In order to compete with the younger disrupters running on newer, more responsive technologies, many FIs are having to adapt their business models to retain and strengthen their position, whether through mergers and acquisitions, partnerships or intensive research and development in the form of innovation labs.

The introduction of alternative payment methods (APMs) are causing a fundamental shift in the way that money moves; which has had a direct implication on the payments platforms that underpin a FI’s business – specifically for those designed and architected to serve an era driven by cards.

Continuous investment into updating the architectures of existing card-based platforms often born in the 90s if not before, has led to the creation of spaghetti-like systems with multiple points of failure and the inability to manoeuvre quickly to meet the disruptor challenge.

A new white paper from Compass Plus Technologies explores why FIs looking to modernise their business should step way from card-based platforms and instead consider investing into modern platforms built to respond to change, rather than basing their strategy on either refurbishing what they already have or replacing like-for-like but “newer.”

In Are you banking on a house of cards?, Compass Plus Technologies outline some of the key considerations for FIs looking to modernise from a card-based vs modern platform perspective.

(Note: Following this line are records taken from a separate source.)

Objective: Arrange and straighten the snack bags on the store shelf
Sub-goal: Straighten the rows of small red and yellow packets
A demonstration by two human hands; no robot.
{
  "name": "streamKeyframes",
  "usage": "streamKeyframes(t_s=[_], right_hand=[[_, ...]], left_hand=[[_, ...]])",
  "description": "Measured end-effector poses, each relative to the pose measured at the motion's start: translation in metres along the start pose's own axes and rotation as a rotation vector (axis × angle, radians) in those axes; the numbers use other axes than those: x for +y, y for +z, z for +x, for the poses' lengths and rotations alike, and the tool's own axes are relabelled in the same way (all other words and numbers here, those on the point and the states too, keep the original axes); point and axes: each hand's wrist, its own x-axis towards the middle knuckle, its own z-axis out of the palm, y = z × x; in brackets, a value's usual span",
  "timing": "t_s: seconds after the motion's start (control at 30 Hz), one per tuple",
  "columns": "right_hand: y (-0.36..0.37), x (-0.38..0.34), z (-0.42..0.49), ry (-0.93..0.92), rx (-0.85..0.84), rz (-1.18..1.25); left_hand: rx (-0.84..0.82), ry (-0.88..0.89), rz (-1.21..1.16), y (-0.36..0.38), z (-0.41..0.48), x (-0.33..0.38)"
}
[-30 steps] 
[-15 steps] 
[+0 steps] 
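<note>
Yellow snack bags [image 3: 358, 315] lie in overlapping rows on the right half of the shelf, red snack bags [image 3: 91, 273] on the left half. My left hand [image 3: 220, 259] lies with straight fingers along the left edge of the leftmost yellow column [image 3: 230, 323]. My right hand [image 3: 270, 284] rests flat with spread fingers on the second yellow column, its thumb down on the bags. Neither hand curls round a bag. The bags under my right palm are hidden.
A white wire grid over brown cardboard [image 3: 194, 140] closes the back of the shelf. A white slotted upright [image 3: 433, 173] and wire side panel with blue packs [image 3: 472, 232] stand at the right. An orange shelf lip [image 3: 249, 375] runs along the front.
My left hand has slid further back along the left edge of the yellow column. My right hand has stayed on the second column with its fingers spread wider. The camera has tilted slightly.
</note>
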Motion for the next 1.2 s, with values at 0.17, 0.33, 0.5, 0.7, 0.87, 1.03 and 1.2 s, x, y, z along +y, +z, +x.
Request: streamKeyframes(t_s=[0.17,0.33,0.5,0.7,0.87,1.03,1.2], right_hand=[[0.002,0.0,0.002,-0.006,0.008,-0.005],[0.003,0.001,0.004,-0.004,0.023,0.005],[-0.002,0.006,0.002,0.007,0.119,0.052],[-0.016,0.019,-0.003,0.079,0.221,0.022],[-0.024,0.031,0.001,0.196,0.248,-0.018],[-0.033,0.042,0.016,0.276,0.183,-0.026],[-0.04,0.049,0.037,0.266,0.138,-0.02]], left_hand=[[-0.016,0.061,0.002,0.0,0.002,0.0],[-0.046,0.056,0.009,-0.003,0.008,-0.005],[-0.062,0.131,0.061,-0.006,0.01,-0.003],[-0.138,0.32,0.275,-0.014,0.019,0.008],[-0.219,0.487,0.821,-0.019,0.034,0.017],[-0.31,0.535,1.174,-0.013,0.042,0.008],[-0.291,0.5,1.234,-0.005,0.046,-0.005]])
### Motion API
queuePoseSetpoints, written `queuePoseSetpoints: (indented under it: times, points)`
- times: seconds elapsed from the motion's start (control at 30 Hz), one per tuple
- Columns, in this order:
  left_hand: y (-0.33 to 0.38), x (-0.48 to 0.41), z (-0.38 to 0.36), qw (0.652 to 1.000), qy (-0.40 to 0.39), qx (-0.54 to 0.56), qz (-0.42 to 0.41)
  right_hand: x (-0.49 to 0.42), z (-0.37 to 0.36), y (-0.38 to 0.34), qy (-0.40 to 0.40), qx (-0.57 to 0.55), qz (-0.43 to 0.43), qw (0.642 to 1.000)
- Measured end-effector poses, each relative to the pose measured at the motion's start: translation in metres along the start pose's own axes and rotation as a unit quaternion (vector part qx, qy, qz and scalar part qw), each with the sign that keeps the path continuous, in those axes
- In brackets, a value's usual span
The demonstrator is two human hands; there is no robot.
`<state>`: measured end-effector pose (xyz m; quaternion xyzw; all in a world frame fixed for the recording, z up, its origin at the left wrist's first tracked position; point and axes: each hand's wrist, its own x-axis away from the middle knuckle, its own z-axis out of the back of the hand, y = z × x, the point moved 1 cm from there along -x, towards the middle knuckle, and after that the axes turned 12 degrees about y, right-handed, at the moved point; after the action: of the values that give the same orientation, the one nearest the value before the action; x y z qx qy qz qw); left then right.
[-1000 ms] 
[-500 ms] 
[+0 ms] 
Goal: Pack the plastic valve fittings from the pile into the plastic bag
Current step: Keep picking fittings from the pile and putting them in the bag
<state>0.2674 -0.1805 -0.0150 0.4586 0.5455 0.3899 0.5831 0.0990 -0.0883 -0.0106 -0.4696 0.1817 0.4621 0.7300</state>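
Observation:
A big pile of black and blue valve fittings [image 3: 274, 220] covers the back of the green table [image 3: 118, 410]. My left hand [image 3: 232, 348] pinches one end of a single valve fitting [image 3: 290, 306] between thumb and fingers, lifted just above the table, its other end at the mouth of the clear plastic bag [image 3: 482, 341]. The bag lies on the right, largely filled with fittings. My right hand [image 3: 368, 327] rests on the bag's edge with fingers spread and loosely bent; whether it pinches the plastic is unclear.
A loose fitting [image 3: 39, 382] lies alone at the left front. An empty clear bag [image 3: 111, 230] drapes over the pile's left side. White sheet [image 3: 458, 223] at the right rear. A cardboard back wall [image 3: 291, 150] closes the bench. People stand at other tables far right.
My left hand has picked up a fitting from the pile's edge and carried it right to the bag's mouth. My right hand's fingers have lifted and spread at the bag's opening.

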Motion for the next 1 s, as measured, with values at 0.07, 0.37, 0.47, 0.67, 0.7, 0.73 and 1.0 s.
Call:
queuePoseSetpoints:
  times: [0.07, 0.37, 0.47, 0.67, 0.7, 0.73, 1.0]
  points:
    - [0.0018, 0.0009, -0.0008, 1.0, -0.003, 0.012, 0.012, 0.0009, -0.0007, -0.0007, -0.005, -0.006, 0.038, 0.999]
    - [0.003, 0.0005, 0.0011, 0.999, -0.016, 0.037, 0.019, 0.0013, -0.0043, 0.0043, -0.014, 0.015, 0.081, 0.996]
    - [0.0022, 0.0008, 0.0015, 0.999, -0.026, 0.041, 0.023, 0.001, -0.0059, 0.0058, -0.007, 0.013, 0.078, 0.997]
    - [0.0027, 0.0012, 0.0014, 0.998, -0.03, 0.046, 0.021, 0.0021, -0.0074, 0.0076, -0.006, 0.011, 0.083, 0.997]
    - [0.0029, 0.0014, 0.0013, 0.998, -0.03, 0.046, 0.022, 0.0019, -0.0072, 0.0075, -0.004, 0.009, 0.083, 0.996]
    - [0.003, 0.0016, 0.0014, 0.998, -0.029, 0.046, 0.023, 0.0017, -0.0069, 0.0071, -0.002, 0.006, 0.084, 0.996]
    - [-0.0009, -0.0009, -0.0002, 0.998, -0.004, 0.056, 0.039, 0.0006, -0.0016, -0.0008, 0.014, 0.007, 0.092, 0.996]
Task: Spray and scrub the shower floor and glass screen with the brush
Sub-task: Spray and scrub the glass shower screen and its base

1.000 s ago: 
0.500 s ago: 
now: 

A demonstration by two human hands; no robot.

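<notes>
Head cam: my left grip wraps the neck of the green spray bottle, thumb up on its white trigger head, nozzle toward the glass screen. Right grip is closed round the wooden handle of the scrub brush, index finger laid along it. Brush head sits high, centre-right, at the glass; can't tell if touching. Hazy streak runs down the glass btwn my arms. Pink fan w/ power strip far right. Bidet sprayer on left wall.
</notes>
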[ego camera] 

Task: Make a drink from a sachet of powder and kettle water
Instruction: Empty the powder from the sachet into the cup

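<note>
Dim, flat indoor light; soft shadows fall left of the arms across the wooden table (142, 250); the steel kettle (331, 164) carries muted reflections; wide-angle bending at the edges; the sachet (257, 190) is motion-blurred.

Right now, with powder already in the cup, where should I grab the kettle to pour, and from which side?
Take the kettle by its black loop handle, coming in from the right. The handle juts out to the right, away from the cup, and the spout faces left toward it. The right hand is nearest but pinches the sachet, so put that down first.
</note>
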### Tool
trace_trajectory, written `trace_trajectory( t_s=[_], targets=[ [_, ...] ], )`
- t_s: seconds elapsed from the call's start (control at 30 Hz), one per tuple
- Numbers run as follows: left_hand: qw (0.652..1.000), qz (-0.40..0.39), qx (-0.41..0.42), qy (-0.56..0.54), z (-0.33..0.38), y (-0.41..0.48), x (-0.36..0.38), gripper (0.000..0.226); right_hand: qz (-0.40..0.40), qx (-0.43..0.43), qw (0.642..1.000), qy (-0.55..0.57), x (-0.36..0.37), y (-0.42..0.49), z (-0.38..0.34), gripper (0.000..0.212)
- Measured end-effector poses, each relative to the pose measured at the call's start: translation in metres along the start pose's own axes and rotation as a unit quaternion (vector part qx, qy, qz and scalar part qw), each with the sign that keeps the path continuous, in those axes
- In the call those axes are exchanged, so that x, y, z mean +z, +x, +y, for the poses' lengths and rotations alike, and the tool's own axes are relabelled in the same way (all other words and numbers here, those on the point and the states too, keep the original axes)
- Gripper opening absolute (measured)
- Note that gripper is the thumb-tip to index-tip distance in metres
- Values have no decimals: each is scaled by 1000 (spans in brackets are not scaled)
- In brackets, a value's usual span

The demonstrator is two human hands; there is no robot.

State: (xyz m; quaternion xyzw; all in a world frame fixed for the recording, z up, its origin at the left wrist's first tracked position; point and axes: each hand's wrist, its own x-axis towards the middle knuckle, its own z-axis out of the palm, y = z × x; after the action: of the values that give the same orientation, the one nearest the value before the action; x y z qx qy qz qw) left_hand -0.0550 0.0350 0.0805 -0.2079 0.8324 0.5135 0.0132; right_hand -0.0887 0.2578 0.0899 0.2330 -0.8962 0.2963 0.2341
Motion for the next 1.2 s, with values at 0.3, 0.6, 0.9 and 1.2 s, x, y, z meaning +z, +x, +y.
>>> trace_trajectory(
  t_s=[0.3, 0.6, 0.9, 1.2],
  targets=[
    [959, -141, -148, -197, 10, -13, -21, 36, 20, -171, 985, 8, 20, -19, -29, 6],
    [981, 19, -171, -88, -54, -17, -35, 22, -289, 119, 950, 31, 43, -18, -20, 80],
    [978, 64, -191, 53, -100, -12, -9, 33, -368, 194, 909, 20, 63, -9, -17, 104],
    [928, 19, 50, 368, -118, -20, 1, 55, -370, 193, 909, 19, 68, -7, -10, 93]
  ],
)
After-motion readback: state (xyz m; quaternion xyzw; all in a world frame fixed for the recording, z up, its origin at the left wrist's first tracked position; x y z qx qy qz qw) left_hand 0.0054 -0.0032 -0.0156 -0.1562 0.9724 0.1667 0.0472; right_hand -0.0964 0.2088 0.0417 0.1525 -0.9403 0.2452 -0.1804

  • A FIs platform architecture should enable the efficient creation and launch of new payments products and services. Adopting a card-centric approach won’t work at a time when anyone can be a merchant, every device can be a payments acceptance point and most consumer identifiers can be a payment method, including phone numbers, bank account details and e-mail addresses.
  • Payments platforms should embrace modern technological advancements and principles. A modern future-ready platform underpinning the core payments business is not only important for agile innovation, it also adheres to such principles as cloud deployment, DevOps, and API-first approach, ensuring quick, cost-efficient, streamlined integration, deployment and operations.
  • Platforms should be designed with flexibility at their core in order to easily adapt and scale not only to meet a FIs changing requirements, but to meet those of the industry, fluidly adjusting to regulatory change, competitive challenges and new payment initiatives, including those not yet imagined.

The global payments matrix continues to develop driven by consumer behaviours, technological advancements, regulators, governments, and FIs themselves.

The fluidity of payments and how money moves will continue to evolve and how an FI adapts their transformation strategy now, will shape and define their place in the ecosystem for years to come.

With that in mind, should an FI be willing to bank their future on a house of cards?